By Priscilla Oye Ofori/ Eunice Hilda A. Mensah
Accra, May 19, GNA— Female traders in the Accra Central Business District have called for flood resistant market infrastructure to reduce financial losses and flood related injuries and deaths.
They said they needed elevated stalls and improved drainage systems to curtail the loss of income, livelihoods and inability to access their stalls.
Ms Gifty Okyere, a thrift clothing hawker, in an interview with the Ghana News Agency, said the drainage system in the capital was bad, becoming worse when it rained, causing floods.
The Accra Metropolitan area is one of the 29 administrative units of the Graeter Accra Region. It is the most populous region in Ghana with over five million residents according to the 2021 Housing and Population Census.
The low-lying sprawling metropolis suffers damage from flooding every year due to poor and uncoordinated land use and planning. The Physical Planning Department and other regulatory agencies are ill equipped to ensure the effective enforcement of the relevant land use regulations.
It lacks green infrastructure like rain harvesting systems, streets trees and rain gardens which are environmentally sustainable and cost-effective approaches to manage flood.
Ms Okyere said it was disheartening to see many women stranded during floods in the market with some unable to access their stalls.
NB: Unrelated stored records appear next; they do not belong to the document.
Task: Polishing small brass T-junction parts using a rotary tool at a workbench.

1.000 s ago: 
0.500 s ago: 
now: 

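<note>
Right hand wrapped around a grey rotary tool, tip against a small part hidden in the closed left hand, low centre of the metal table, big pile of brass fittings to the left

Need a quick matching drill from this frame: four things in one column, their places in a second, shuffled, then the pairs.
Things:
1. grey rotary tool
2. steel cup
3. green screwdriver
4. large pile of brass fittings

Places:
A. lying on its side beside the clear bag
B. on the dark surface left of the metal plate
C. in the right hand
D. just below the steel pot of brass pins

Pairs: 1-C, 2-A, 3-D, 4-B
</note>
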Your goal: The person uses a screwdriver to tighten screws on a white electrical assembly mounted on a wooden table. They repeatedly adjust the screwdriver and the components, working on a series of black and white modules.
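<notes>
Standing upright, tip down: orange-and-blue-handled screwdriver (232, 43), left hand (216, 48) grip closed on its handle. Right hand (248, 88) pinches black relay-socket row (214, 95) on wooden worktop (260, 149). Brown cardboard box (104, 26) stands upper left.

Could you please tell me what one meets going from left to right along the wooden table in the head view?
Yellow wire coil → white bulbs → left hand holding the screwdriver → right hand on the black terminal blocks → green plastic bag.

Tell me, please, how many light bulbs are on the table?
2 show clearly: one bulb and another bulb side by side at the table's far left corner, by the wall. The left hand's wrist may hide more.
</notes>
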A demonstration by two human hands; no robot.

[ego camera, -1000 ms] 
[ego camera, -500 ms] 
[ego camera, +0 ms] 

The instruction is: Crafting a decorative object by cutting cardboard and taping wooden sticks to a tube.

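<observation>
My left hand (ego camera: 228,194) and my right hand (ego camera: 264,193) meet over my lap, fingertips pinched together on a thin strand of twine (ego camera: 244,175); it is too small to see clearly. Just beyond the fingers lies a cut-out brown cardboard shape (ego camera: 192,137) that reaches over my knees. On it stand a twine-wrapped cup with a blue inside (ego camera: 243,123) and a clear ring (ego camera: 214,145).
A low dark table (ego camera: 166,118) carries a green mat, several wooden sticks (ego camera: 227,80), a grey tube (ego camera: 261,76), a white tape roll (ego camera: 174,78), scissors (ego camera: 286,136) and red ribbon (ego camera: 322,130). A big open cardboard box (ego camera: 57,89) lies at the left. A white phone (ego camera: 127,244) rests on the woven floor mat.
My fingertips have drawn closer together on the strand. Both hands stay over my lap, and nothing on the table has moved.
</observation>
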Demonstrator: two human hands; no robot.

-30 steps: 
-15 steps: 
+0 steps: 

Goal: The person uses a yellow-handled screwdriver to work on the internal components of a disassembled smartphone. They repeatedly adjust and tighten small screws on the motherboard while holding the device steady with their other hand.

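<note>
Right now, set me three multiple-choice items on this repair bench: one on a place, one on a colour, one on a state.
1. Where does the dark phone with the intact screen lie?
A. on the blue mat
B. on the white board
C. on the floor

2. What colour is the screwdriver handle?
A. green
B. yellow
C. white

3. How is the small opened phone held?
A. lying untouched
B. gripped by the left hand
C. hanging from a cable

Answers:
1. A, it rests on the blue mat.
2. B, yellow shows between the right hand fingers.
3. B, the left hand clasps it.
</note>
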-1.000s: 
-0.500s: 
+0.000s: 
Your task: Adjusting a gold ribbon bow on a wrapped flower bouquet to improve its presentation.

She said the frustration started from being stranded, to shop owners not allowing them to seek shelter in or infront of their shops during rainfall.
‘‘You can be carrying your wares in the rain because shop owners do not want you in their spaces, it is disheartening and there is nothing you can do about it, some of us even fall into open gutters unknowingly.’’ Ms Okyere added.
Madam Akua Adomah, another thrift clothing seller at Kantamanto, said when floods occurred, their clothes got soaked in muddy water with bright colours, bleeding into some, and others fading.
She said some of the market women lost their entire bales of clothes, which cost a lot of money.
Ms Martha Laryea, a trader, said during floods, women become more frustrated as they pursued vehicles to their homes, adding that some had to leave the market when the rain threatened, making them lose sales.
She also appealed for resources and support to sustain their livelihoods.
Mrs Nyamekye Twumasi, another trader, said authorities must give stiffer punishment to citizens who littered the city and those who had built on water ways to minimise flooding in the metropolis.